Treats – generally a mix of higher protein higher fat every couple of days (fish for dogs small bite kibble, natural cat treats, melon seeds) and low fat low protein (currently curried chickpeas) on a more frequent basis. I up the amount of high protein treats for youngsters or those that look as though they need it. In later life or to support specific illnesses I will often pick treats that may help. To me treats are a useful way of tailoring a diet to the individual, as one rat can get something different to the others (as long as you’re fast dishing them out).

A typical mix looks like this


----------



## moonkissed (Dec 26, 2011)

The UK does favor mixes where the US is mostly on labblocks.

I think one key is that the UK seems to offer better high quality mixes then the US does. And from my experience those in the UK who do feed mixes do mix alot of other healthy stuff with it.

Sadly in the US when someone says they make their own food it often is a box of total, cheerios, sunflower seeds and dog food and they call it a day oO lol


----------



## Isamurat (Jul 27, 2012)

Yep the Suebee factor... That diet makes me shudder.

Most of the commercial mixes here are to be frank rubbish (only a bit better than your kaytee stuff in the US), we do have rat rations however that is essentially a home made straights mix so I don't really class it as a shop bought mix.
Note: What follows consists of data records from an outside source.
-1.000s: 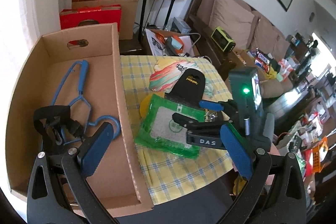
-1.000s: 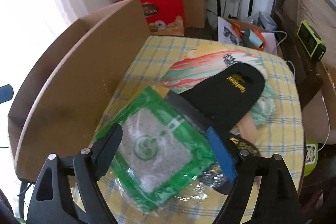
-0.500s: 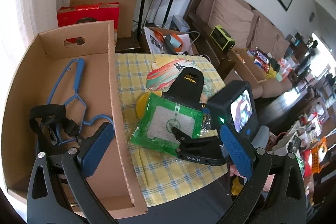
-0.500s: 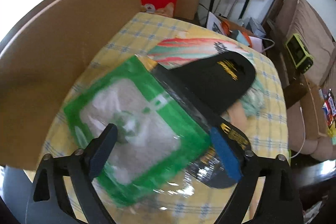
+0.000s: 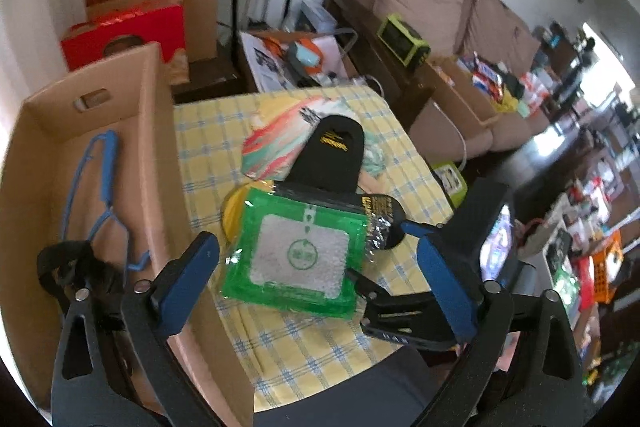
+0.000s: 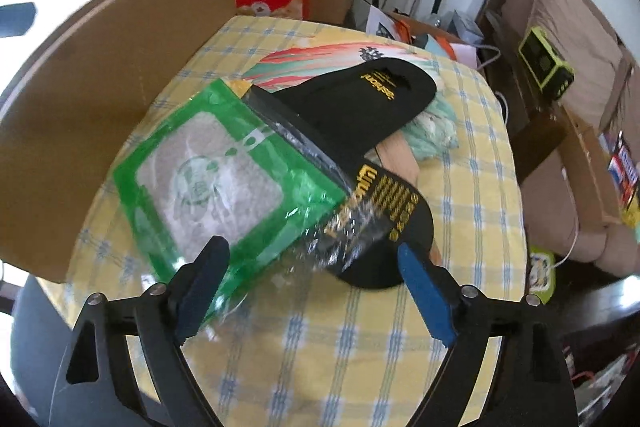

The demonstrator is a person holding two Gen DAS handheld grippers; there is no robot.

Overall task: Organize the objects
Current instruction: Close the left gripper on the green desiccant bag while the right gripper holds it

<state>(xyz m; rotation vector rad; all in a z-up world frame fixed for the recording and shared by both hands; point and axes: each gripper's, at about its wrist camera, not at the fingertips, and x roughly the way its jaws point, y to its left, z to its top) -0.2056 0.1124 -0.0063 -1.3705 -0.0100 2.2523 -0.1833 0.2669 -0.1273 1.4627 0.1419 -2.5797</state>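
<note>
From my left wrist view, my left gripper [image 5: 316, 291] hangs released, jaws wide apart, above the near edge of the table [image 5: 320, 351], with nothing between the pads. The green packet [image 5: 296, 259] lies flat on the checked cloth just beside the wall of the cardboard box [image 5: 160, 155], its far side under the clear wrap of the black insoles [image 5: 332, 155]. My right gripper [image 5: 404, 255] comes in from the table's right edge, close to the packet. The risk I see here is my two grippers colliding over the same packet. From my right wrist view, my right gripper [image 6: 316, 291] is spread open too, gripping nothing; its left finger [image 6: 200, 287] overlaps the green packet's [image 6: 224, 179] near corner. The crinkled clear wrap [image 6: 340, 239] is slippery, I judge, so closing on it could pinch only film, drag the black insoles [image 6: 360, 107] along, or slide the pile toward the table's near edge.
</note>
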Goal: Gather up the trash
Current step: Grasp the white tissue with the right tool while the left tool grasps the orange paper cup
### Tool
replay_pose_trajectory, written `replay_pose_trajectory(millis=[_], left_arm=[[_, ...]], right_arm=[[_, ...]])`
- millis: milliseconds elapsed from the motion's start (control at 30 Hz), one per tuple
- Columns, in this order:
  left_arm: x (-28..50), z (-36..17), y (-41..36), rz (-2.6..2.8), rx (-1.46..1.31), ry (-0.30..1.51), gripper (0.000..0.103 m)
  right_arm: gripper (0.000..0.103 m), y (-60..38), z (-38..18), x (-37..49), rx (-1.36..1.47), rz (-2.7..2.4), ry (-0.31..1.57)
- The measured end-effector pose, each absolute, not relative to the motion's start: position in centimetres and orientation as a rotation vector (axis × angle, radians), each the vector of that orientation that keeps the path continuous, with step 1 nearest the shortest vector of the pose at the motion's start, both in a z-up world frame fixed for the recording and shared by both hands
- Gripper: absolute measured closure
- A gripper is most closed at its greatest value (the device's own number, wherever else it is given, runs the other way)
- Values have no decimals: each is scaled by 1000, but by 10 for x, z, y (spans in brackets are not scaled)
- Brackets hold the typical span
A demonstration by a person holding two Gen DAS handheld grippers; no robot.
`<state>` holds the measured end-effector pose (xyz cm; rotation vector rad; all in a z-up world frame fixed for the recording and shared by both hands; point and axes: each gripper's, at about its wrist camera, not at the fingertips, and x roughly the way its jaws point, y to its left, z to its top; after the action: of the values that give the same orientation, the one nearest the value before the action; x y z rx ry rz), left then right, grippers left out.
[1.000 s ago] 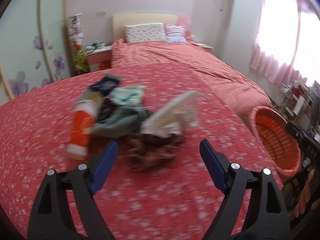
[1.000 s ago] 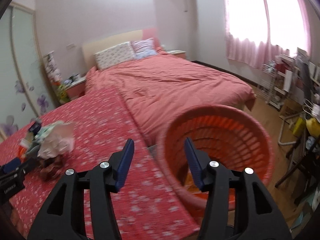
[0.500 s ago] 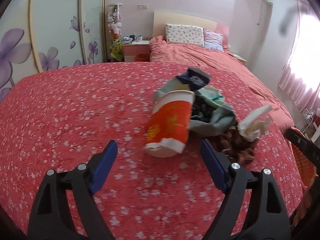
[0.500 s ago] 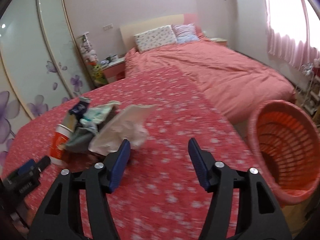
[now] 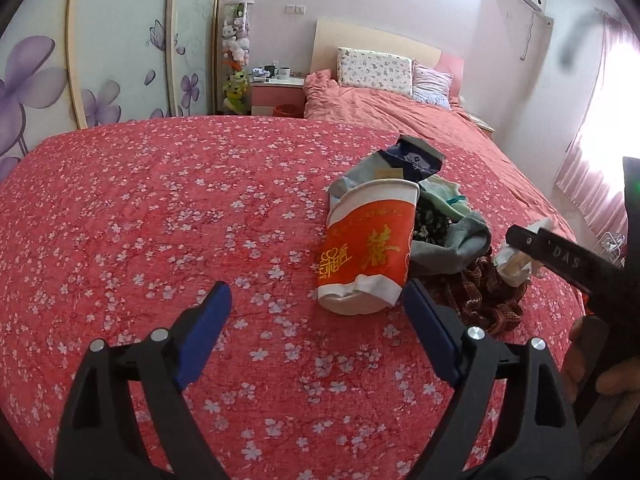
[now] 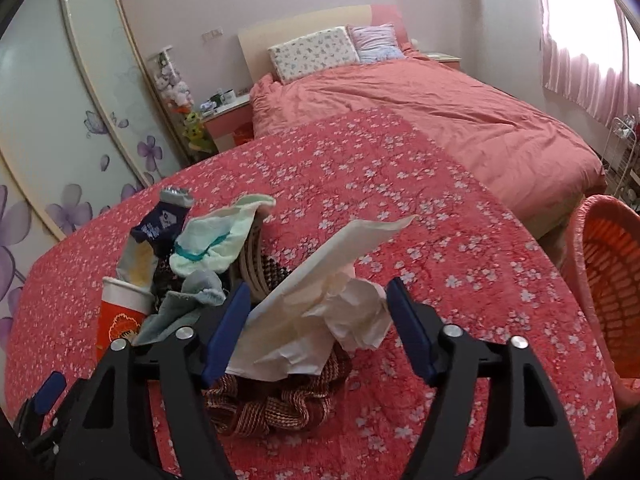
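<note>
Two claws wide: right gripper (image 6: pixel 316 320) straddles light, crushable tissue (image 6: pixel 320 320); I'd pinch its bunched middle. Left gripper (image 5: pixel 316 316) empty.

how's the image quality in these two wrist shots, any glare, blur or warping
Left wrist view: sharp on the paper cup, window at right blown out to white, a dark smear near the top right, fisheye bending the wardrobe doors. Right wrist view: crumpled paper crisp, slight softness at the orange basket on the edge, curtains overexposed, dark vignette in the corners.
</note>
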<state>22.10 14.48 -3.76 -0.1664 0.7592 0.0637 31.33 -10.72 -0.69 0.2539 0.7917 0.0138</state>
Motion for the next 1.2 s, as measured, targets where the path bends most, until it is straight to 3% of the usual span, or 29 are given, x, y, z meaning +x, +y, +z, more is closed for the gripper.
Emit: replay_pose_trajectory(millis=[200, 367, 700, 1000, 1200], left_arm=[[232, -41, 134, 63, -155, 766, 17], [242, -42, 124, 63, -138, 775, 17], [265, -46, 104, 86, -96, 798, 19], [280, -56, 109, 107, -117, 853, 43], [285, -67, 119, 116, -151, 895, 46]], right_arm=[[65, -112, -6, 303, 221, 43, 783], [76, -124, -6, 297, 254, 70, 773], [79, -149, -1, 289, 297, 49, 741], [79, -160, -4, 284, 295, 34, 737], [79, -165, -6, 282, 295, 27, 735]])
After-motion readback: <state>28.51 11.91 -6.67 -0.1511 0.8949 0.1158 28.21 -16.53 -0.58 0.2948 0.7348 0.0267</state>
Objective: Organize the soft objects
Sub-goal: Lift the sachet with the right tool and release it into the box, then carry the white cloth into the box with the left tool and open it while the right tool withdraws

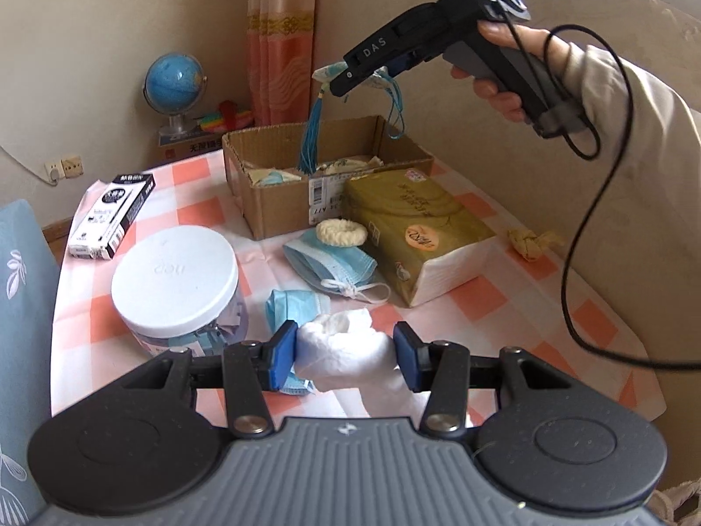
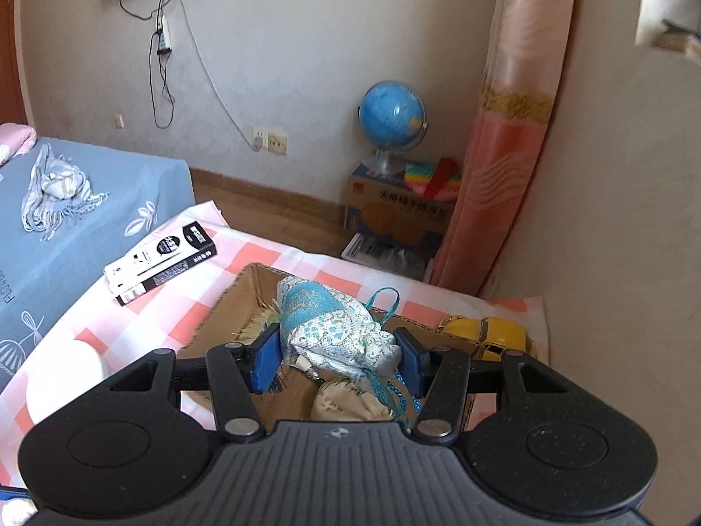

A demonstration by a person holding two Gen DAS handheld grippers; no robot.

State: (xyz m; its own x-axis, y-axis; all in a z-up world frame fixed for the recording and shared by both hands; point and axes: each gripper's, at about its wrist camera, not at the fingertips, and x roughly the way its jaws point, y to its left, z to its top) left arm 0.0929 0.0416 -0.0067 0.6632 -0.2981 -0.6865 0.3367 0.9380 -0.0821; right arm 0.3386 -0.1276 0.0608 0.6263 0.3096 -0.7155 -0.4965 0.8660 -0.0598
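While the right hand-held gripper [image 2: 337, 361] clamps a sachet [image 2: 333, 333] (tassel mostly hidden), the left [image 1: 344, 357] pinches white cloth [image 1: 346, 350].

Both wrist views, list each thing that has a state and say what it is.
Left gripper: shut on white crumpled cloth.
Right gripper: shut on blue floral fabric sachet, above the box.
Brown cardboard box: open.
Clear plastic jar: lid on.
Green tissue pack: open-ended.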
To be fair we don't have a good lab block option here, oxbow isn't available and the rest is high wheat often with cheap poultry proteins as the main protien source and lots of cheap fillers (wheat feed is a fave, essentially what straw and chaff squished into a block). If I coul get oxbow cheaply I would add it to my mix, but I would still feed a mix. My rats would be bored silly on a lab block diet. 

I think we are lucky in the uk in that a lot of people get rat nutrition, helped by Alison Campbell author of the scuttling gourmet which is a rat nutrition book. I think you can now get an e-book version of edition 4 so if anyone's keen to learn I'd really recommend it


----------



## mimsy (Jun 8, 2014)

I mix my own as well. I used ismurats information and reread her web site every now and again. Mine changes from month to month, I believe a variety of grains, veg, herbs ect is important. I'm not fond of any of the store bought foods, unless you are using them as a treat. It's usually a very short list of foods and then mostly vitamins. 

I can't really say it's cheaper to mix though. I spend a good chunk monthly making sure I have enough of everything to be certain they are getting what they need. I do tend to buy organic/human grade however so that does raise the prices.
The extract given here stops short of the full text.